As a Christian who believes that every bit of of life belongs to God, and that I can worship God in every part of my life and living, there is another dimension to this issue of my water use.

I’ve realised that my primary relationship with water isn’t about me as a consumer. Matthew Farrelly in “A Covenant with the Earth” explains that God wants my place and role on earth to be characterised by humble service, which is described in a similar way to a priest’s service in the temple.

He explains: “We have been placed within creation to mediate God’s presence, embody God’s posture, and enact God’s purposes on the earth.” Said differently: I’m not supposed to possess water and value it for how I can use it; I’m called to offer it back to the Creator in worship. In his great book, “For the Beauty of the Earth” Steven Bouma-Prediger in explains that a big part of my worship is about me being thankful to God for creation, including water.

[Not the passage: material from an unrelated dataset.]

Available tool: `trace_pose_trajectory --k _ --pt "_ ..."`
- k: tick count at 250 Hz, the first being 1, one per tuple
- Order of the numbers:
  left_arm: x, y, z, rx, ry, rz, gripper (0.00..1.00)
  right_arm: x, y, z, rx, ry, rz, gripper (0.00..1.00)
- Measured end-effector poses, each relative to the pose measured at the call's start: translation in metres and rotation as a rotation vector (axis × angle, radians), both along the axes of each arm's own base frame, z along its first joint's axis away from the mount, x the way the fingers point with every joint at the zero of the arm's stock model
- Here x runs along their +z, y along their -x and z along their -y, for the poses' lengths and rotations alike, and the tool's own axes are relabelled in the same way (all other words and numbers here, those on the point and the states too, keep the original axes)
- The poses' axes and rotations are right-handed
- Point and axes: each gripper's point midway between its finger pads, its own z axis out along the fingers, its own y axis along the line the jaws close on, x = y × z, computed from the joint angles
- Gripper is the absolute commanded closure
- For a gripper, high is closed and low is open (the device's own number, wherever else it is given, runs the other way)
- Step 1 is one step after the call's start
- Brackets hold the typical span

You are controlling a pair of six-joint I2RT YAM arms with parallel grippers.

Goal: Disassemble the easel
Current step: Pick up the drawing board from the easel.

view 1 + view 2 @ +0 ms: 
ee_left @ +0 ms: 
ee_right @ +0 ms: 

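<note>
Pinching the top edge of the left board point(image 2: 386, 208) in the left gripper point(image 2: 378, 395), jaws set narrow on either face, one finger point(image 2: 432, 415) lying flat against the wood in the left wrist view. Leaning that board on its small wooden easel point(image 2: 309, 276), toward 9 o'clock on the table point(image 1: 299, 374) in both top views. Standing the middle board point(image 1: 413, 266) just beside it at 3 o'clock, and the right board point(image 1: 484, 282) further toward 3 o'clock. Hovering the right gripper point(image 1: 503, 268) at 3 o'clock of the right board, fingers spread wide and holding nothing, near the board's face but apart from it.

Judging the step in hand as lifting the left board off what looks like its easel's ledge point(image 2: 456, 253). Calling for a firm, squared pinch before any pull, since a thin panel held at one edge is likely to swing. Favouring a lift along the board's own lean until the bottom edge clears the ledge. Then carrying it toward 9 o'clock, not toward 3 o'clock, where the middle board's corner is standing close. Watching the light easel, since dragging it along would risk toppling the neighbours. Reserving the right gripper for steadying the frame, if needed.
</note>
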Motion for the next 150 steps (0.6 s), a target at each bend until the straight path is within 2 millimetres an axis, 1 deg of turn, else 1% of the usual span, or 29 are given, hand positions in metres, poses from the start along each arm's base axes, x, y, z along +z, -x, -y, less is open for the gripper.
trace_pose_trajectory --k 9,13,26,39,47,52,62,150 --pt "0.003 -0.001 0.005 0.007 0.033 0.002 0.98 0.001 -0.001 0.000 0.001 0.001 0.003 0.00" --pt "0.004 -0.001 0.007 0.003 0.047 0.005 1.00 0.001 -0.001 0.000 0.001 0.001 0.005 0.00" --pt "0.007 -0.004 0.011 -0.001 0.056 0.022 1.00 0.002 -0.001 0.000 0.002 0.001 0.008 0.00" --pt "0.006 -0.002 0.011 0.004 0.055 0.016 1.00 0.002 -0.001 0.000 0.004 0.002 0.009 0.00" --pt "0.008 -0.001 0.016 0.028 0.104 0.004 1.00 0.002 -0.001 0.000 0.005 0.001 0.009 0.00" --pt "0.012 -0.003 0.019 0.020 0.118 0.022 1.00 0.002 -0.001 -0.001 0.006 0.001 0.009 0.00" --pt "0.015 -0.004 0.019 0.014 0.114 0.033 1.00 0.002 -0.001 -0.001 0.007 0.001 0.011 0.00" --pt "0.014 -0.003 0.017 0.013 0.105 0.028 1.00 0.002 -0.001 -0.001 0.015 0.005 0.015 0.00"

So, what could this worship and service response mean for me? From washing and cleaning, to work and play, all of these form part of my worship of God. Said differently, I can serve God in the humble example of Jesus in everything I do.

Farrelly writes:

…we ought not to regard any of our earthly labors as profane or secular, but as sacred service to God on behalf of the world.”

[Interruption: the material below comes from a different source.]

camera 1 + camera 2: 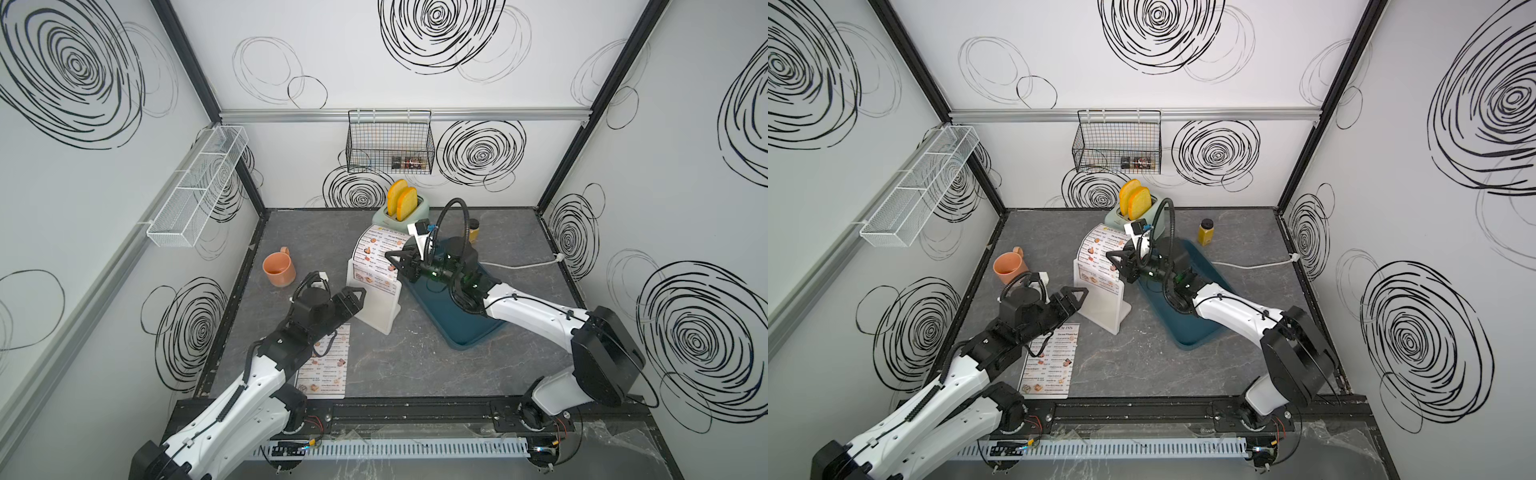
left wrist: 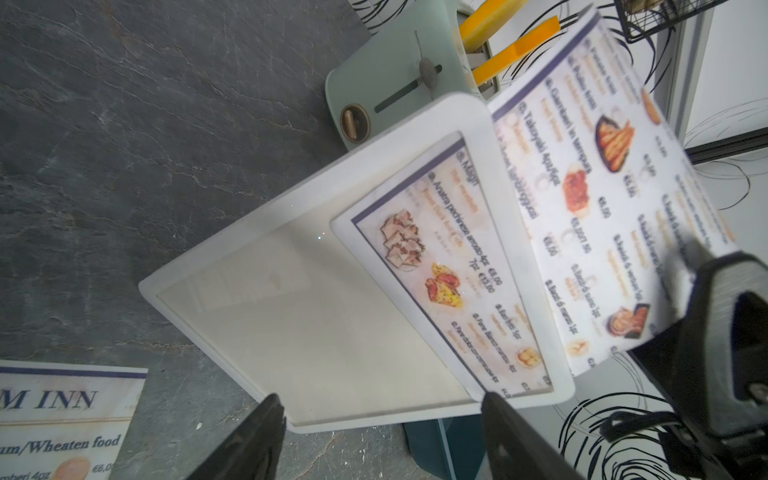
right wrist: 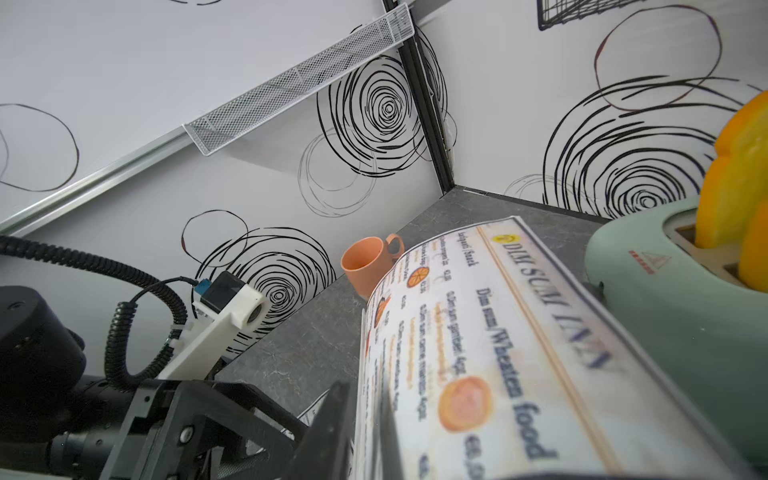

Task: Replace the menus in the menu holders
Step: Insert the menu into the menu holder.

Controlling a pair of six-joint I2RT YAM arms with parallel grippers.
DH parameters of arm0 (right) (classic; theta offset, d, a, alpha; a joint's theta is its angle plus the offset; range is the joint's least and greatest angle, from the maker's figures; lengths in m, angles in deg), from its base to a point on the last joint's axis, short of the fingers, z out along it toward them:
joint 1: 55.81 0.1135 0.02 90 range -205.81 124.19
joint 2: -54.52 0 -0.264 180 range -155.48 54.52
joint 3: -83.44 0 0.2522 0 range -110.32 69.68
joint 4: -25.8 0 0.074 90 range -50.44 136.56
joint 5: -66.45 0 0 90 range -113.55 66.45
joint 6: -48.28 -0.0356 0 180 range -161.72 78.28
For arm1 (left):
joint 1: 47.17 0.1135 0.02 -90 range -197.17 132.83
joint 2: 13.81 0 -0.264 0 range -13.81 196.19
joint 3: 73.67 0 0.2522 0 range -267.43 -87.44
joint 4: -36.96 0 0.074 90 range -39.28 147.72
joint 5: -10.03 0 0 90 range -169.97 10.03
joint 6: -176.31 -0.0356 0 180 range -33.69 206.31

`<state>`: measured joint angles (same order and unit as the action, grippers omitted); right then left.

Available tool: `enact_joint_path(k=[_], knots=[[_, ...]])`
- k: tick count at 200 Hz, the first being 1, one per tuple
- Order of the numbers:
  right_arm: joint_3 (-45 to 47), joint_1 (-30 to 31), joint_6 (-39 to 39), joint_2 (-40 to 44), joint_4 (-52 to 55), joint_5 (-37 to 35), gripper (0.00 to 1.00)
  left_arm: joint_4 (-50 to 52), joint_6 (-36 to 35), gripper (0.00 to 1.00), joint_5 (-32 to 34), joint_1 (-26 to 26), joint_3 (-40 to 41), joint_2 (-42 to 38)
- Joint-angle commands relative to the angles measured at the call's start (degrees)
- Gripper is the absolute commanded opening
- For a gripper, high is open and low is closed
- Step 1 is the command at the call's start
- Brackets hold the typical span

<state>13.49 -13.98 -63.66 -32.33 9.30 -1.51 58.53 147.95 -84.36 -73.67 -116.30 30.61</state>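
BOOTH: While both arms reach in, how much room have you got?

ME: Plenty up front! The grey table (image 1: 415, 365) shows a bare stretch running down to the front rail (image 1: 415, 409), with the teal bin (image 1: 457, 328) along its right side. My right arm (image 1: 532, 307) reaches across that bin.

BOOTH: And the task's pieces?

ME: The menu holder (image 1: 376, 307) stands on its foot mid-table, its right edge just beside the bin's rim. One menu (image 1: 374, 249) has only its bottom end inside the sleeve. The rest rises out of the top edge and curls back toward the toaster (image 3: 665, 311), and whether they touch I can't tell. The second menu (image 1: 1054, 365) lies flat by the front rail, left of the bare stretch, partly under my left arm (image 1: 266, 374).

BOOTH: Anything crowding the left side?

ME: An orange mug (image 1: 279, 269), upright, near the table's left edge and well apart from the holder.

BOOTH: Pincers, quickly!

ME: My left pincer (image 2: 380, 399) gapes wide with nothing in it, tips just beside the holder's left edge. My right pincer (image 1: 388, 254) is up at the curled sheet's right edge. One finger (image 3: 332, 415) sits just beside the paper, but whether I'm pinching it or only alongside, I can't tell.
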Motion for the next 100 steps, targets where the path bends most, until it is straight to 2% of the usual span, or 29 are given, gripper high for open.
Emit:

God cares about how I live in the world. From how I scrub our floors, to how I write this article.

As if Farrelly knows of my once private weakness, he goes on to ask a question that cuts to the core of my thoughts and behaviour about water, and succeeds in making me squirm:

What we do with creation [i.e. water] matters to God. Do we seek to work and shape it faithfully and beautifully in relationship with God and his purposes for the world, or, perversely, to satisfy our selfish desires?”

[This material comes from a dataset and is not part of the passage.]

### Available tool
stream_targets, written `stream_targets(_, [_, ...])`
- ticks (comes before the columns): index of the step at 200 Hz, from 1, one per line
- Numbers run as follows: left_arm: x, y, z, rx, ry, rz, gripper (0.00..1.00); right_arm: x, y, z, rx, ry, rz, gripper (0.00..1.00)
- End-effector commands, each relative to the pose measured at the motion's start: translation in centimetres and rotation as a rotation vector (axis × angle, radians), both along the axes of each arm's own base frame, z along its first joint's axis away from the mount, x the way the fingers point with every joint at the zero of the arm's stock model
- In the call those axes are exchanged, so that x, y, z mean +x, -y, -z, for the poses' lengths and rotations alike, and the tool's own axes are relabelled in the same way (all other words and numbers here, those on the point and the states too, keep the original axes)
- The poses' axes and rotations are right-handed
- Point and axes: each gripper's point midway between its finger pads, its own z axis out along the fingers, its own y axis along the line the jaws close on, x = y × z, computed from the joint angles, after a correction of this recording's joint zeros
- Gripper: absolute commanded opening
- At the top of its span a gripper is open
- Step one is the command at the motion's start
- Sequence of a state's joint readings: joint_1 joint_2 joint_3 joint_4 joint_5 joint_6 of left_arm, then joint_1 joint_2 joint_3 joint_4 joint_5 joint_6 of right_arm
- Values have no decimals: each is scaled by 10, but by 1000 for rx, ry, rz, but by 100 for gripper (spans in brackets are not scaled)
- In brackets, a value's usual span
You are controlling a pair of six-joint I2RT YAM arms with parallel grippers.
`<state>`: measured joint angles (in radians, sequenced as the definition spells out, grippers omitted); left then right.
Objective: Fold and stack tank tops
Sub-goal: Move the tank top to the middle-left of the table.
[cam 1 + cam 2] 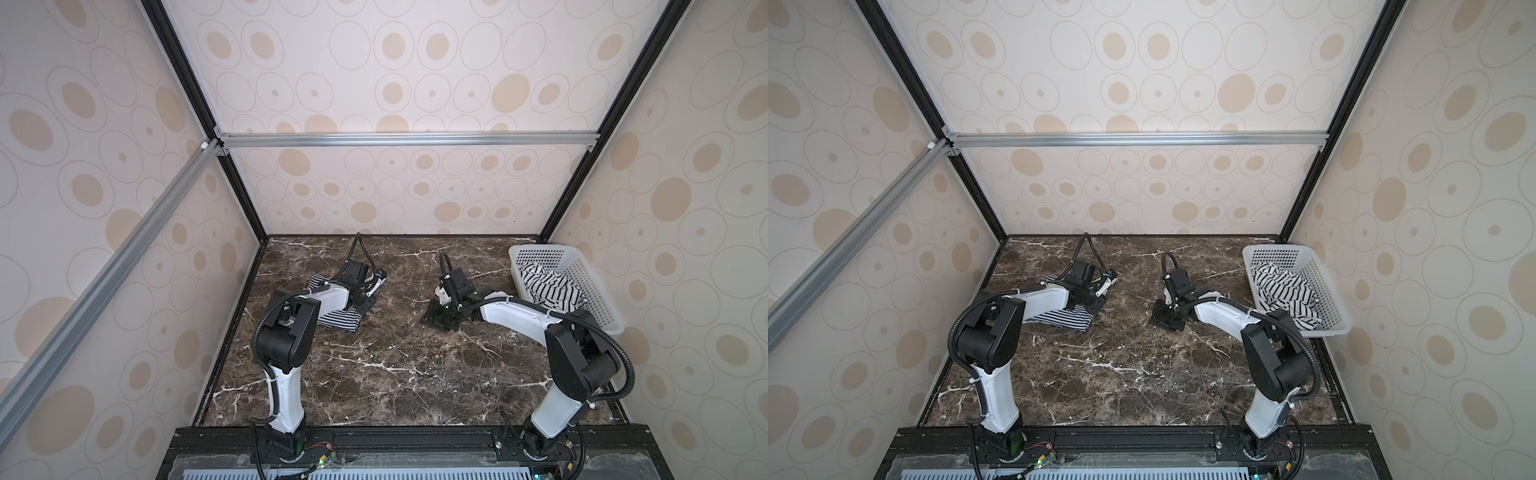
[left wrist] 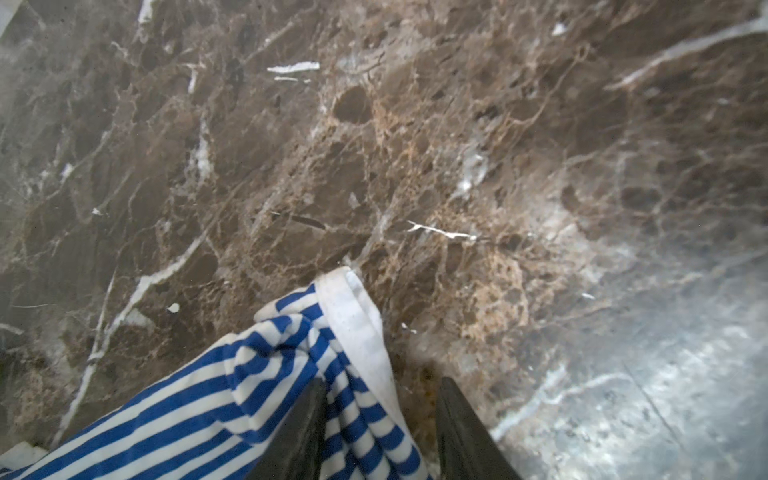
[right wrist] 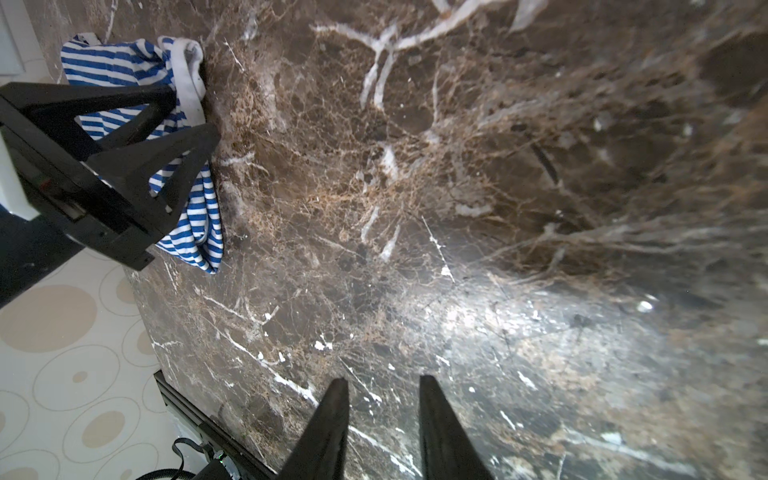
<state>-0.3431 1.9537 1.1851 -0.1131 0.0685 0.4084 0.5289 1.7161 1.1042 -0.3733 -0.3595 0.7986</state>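
The finely striped tank top lies bunched on the marble table at the left, partly under my left arm. My left gripper is low over its near edge. Its jaws stand apart with a fold of the blue-and-white cloth and its white trim between them, and bare marble shows beside one finger. The right wrist view shows the same top behind the left gripper. My right gripper hovers open over bare marble mid-table. The wider-striped tank top lies crumpled in the basket.
A white perforated basket stands at the back right corner against the wall. Patterned walls close in the dark marble table on three sides. A black rail with the arm bases runs along the front edge.
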Motion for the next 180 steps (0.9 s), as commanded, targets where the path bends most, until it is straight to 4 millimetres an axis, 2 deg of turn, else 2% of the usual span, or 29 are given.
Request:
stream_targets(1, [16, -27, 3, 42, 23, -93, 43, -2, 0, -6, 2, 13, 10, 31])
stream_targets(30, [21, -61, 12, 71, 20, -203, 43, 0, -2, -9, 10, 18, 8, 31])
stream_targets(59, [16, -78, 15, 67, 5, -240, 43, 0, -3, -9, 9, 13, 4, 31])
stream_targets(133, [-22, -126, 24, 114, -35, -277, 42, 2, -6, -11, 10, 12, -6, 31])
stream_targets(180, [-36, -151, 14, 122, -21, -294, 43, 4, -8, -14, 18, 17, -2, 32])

Do I shower for my own enjoyment, for my own selfish ends? Is it all about me? Or in humility and gratitude, can I be thankful for the clean, sparkling liquid that comes out of my tap, praise God for the opportunity to have a wash, and be more careful with it in response?

And in Australia, when I remember the scarcity of fresh water, (with the ABS reporting that “most of Australia is classified as semi-arid or arid”) I am even more thankful and humbled at this gift from God.

This is important, because God isn’t saving us out of the world. I hold onto the ancient words of the Prophets and the hope of Jesus who began the work of bringing in God’s Kingdom. In this I can believe with Farrelly that my care for water, as with everything else, can take place:

…at the foot of the Cross, where we grasp that the old is passing away, and that all things—people, creatures, and the land—are becoming new.”

This isn’t an easy or clear-cut story. Tomorrow morning when I go to have a wash, I’ll again face the choice between my own greed and selfishness, or taking another Way. While the immediate enjoyment of a self-indulgent shower could entice me to luxuriate, it’s my hope that in this and other ways I’ll choose to learn of the joy and peace that comes with worshipping God through my actions of savouring and saving these drops.